Hans Niemann, the 19-year-old accused by the world champion, Magnus Carlsen, of being a cheat, made an impressive recovery in the second half of the US championship in St Louis. After that, his next move was in the Eastern Missouri District Court, seeking $100m in damages from Carlsen, the chess.com website, the streamer Hikaru Nakamura and others, alleging that they are “colluding to blacklist” him from major events, including the “chess Wimbledon” at Wijk aan Zee in the Netherlands.
From next to last of the 14 US Championship players at halfway with 2.5/7, Niemann improved to tied fifth and 7/13 at the finish. Of the five members of the US Olympiad team, only the former world No 2 Fabiano Caruana, who won the title, defeated him. His tournament performance was exactly at the level expected from his previous results, while his best game began with 18 moves of theory and was decided at move 36 when Black chose Kd8? instead of Kc8!
Niemann followed up his round-10 win on Sunday with an emotional interview where he admitted: “I’ve definitely been humbled a lot in this tournament,” adding: “I’m a competitive chess player on the path to becoming a world champion.” He made no comment on the chess.com report that claimed he had cheated more than 100 times in online events.
Niemann has countered his critics by success at the board in conditions where cheating was virtually impossible. Sceptics had believed that his inability to describe his over-the-board games in concrete terms in postmortem interviews was evidence that he was playing without understanding and therefore must have computer aid.
His US championship games relied on strong pre-game preparation plus tactical alertness. Carlsen, after his Sinquefield Cup defeat, claimed that Niemann “wasn’t tense or fully concentrated on the game in critical positions,” but viewers to the live feed from St Louis could see that Niemann often looks away from the board or stares at his opponent. Mikhail Tal and Vasyl Ivanchuk did that, too.
St Louis’s expensive state-of-the art security precautions, with metal-detecting wands, radio-frequency scanners, and scanners for checking silicon devices, were probably the most thorough for any chess tournament in history. They did the trick, and there have been no serious suggestions that any game was played abnormally.
The outcome is that Niemann, competing without outside assistance as a US championship debutant, and playing under extreme pressure from all the many allegations before and during the tournament, has still performed at the level of the world’s top 40 grandmasters, and has maintained his elite 2700 rating.

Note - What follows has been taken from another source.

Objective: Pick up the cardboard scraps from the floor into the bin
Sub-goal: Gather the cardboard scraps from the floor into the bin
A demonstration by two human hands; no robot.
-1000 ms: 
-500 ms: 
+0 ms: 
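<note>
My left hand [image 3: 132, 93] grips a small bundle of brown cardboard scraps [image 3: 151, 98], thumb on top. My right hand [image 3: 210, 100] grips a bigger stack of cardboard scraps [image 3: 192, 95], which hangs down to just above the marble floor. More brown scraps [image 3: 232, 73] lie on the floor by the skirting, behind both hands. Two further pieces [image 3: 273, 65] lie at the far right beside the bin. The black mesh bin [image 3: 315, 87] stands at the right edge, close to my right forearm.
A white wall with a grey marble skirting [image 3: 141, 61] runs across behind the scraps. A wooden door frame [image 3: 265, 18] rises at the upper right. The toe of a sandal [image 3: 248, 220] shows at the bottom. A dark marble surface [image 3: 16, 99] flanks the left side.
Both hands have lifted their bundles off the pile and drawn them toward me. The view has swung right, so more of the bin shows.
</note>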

Niemann has consistently denied the accusations made by Carlsen, saying that he only cheated twice in his life when playing online chess and that this was one of the greatest regrets of his life.
There is a difference between cheating with a computer aid over the board, which is very rare, unlikely to be successful, and punishable with a long ban, to cheating with a computer online, which is easy to do, difficult to police, possible to repeat using a different account or another website, and widely regarded as less serious.
Carlsen played in chess.com’s Titled Tuesday last week, starting a round late, opening as White with 1 g2-g4 and as Black with 1...g7-g5, and finishing on 9/11, half a point behind Nakamura.
The talking point came in the penultimate round when the world champion, then on 7.5/9, met Rauf Mamedov, who was half a point ahead, and the game went 1 e2-e4 g7-g5 2 Resigns, after which the Azerbaijan grandmaster withdrew from the tournament.
Mamedov explained in an interview that he regarded 1...g7-g5 as “mockery” of Carlsen’s opponents: “If you’ve come to make fun of us, then without me … Imagine, a very young Anatoly Karpov or Garry Kasparov comes to the Central Chess Club in Moscow, against him is a 2650 grandmaster, and he plays 1 e4 g5. Well, they’ll beat you up!”
Others pointed out that Carlsen has used bizarre openings on many previous occasions, including his Double Bongcloud1 e4 e5 2 Ke2 Ke7 against Nakamura and his 1 f3 and 2 Kf2 against Wesley So in the 2020 Banter final. His aides claimed that he was doing it “just for fun”, and the world No 1 himself added: “I do actually know that g5 is a weak move, but I was having a bad day.” Nakamura, not to be outdone, chose 1 g4/1...g5 in all his TT games this week, finishing second in both the early and late editions.
3838 1 Bb4! Kf7 2 a4. If now Ke8 3 a5 Kd8 4 Bd6 Kc8 5 a6 wins. If Ke6 3 a5 Kd5 4 a6 Kc6 5 Ba5! wins, as the BK is prevented from reaching a8.